In statistics, a statistic, by definition, is a type of projection. Consider, for example, linear regression. I discussed linear regressions and using “fake data” to teach linear regression here. But the linear regression process inputs data points and produces numbers including the mean and standard deviations of the $x, y$ values as well as the correlation coefficient and the regression coefficients.

But one loses information in the process. A good demonstration of this comes from Anscombe’s quartet: one has 4 very different data set producing identical regression coefficients (and yes, correlation coefficients, confidence intervals, etc).
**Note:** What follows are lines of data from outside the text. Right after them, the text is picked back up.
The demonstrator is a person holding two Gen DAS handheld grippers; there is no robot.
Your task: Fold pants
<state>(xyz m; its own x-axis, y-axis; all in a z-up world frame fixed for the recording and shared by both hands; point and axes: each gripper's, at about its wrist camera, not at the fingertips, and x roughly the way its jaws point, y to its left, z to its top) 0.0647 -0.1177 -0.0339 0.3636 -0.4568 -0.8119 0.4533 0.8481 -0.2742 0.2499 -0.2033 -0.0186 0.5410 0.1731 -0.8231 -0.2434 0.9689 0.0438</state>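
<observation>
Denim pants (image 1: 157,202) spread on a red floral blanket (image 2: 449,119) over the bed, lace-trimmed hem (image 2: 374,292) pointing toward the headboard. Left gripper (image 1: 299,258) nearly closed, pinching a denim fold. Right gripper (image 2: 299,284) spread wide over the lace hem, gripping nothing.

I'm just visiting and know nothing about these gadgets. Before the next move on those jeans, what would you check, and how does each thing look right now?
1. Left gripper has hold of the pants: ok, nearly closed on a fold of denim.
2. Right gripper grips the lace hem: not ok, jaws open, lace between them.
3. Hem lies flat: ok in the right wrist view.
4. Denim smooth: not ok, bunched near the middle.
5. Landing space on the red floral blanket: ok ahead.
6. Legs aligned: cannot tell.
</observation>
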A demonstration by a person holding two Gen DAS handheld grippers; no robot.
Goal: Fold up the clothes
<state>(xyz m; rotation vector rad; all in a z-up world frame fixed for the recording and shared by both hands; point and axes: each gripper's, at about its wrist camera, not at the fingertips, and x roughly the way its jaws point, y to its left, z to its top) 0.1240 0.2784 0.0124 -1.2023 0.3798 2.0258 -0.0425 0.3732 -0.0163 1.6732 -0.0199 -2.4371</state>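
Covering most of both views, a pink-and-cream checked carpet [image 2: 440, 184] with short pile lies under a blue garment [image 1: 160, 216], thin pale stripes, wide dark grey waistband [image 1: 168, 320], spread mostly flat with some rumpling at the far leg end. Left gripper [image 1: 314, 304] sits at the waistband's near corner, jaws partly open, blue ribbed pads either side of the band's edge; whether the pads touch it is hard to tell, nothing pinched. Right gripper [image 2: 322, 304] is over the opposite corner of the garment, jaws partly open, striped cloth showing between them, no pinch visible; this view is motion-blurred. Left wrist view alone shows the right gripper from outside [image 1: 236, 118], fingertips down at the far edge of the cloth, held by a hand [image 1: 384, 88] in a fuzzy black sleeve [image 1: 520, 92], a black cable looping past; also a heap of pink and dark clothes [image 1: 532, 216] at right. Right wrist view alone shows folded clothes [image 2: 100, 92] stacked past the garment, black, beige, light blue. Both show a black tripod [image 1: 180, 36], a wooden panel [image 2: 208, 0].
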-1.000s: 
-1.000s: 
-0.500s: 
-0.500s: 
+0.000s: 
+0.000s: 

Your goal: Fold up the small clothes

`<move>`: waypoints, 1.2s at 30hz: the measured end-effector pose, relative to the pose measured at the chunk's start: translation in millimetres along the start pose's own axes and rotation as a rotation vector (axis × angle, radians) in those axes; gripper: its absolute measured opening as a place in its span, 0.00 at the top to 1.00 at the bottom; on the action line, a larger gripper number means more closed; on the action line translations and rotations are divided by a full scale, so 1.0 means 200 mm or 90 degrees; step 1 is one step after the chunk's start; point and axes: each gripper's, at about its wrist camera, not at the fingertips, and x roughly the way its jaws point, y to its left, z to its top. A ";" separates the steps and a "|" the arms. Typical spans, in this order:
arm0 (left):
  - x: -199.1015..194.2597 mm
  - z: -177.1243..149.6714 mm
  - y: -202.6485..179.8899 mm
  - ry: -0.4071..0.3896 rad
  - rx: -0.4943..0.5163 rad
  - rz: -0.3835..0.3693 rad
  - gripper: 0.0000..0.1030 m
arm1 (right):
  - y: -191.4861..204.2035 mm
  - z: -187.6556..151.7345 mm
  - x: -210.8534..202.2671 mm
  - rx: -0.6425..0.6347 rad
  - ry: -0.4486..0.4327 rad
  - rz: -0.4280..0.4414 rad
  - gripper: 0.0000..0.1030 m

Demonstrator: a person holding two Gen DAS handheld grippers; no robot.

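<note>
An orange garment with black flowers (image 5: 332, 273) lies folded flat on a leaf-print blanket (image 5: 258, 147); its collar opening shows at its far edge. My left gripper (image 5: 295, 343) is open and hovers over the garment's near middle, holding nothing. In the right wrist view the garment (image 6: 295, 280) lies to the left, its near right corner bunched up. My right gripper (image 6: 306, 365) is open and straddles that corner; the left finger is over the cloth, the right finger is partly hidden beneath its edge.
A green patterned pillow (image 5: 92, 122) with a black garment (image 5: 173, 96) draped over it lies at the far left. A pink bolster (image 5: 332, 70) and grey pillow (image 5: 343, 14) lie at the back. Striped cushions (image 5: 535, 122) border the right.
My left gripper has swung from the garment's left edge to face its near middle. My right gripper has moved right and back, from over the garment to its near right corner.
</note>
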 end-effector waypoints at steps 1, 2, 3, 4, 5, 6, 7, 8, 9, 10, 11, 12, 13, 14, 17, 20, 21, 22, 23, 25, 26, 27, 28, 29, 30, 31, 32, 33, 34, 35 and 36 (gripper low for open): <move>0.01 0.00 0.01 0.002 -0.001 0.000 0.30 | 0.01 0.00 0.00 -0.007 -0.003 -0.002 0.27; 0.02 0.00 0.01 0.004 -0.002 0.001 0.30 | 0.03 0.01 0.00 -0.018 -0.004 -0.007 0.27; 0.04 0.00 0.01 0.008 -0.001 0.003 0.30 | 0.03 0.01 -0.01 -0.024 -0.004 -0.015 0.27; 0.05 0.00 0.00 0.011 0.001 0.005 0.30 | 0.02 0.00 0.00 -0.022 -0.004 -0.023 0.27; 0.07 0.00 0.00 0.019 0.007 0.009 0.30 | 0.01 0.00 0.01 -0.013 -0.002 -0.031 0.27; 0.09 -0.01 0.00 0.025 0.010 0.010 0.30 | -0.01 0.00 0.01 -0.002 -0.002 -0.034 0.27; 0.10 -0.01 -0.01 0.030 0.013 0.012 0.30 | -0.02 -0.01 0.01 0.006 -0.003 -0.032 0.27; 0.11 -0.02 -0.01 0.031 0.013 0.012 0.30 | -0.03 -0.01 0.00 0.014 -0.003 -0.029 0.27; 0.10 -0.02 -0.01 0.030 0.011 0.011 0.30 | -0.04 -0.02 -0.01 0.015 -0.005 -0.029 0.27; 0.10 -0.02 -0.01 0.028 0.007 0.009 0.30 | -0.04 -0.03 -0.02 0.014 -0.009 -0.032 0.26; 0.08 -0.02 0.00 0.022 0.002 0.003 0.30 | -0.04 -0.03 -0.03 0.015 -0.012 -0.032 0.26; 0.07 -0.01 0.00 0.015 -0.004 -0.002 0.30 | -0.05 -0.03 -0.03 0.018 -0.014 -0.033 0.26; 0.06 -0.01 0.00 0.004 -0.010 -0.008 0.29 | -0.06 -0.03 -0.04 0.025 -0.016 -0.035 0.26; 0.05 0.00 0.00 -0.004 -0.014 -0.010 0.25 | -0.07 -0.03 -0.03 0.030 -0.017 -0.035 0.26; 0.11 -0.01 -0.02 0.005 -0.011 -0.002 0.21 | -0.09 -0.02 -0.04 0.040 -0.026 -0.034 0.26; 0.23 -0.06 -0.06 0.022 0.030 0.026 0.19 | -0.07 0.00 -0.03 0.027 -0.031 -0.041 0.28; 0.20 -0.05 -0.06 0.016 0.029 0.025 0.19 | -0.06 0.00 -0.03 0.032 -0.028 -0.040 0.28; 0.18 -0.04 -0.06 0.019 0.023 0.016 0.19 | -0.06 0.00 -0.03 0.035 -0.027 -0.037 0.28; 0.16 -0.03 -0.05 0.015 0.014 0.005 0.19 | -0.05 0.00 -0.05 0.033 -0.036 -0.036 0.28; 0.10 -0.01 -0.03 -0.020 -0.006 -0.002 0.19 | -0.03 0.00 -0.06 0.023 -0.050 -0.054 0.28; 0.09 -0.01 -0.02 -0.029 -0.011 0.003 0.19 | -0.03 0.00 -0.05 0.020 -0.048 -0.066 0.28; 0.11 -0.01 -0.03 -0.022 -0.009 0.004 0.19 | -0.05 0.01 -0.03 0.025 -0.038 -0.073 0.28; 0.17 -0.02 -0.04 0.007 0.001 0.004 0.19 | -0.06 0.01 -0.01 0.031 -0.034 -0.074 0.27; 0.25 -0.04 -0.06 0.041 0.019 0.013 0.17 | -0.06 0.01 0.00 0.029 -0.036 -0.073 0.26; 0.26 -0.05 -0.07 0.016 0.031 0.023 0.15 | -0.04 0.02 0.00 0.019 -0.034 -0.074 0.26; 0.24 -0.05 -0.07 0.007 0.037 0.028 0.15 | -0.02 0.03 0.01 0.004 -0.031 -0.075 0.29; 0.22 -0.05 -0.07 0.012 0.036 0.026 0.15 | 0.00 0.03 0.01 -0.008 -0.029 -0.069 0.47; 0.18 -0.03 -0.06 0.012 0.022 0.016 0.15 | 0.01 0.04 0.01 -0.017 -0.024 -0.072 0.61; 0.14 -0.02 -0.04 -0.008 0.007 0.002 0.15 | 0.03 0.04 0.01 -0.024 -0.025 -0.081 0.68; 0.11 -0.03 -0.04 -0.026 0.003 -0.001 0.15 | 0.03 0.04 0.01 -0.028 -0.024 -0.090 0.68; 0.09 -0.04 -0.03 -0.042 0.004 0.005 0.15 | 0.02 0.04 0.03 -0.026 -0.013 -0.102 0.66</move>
Here are the plots of the data:

And here is the data:

The Wikipedia article I quoted is pretty good; they even provide a link to a paper that gives an algorithm to generate different data sets with the same regression values (and yes, the paper defines what is meant by “different”).

Moral: when one crunches data, one has to be aware of the loss of information that is involved.

December 4, 2012

Teaching Linear Regression and ANOVA: using “cooked” data with Excel

During the linear regression section of our statistics course, we do examples with spreadsheets. Many spreadsheets have data processing packages that will do linear regression and provide output which includes things such as confidence intervals for the regression coefficients, the $r, r^2$ values, and an ANOVA table. I sometimes use this output as motivation to plunge into the study of ANOVA (analysis of variance) and have found that “cooked” linear regression examples to be effective teaching tools.

The purpose of this note is NOT to provide an introduction to the type of ANOVA that is used in linear regression (one can find a brief introduction here or, of course, in most statistics textbooks) but to show a simple example using the “random number generation” features in the Excel (with the data analysis pack loaded into it).

I’ll provide some screen shots to show what I did.

If you are familiar with Excel (or spread sheets in general), this note will be too slow-paced for you.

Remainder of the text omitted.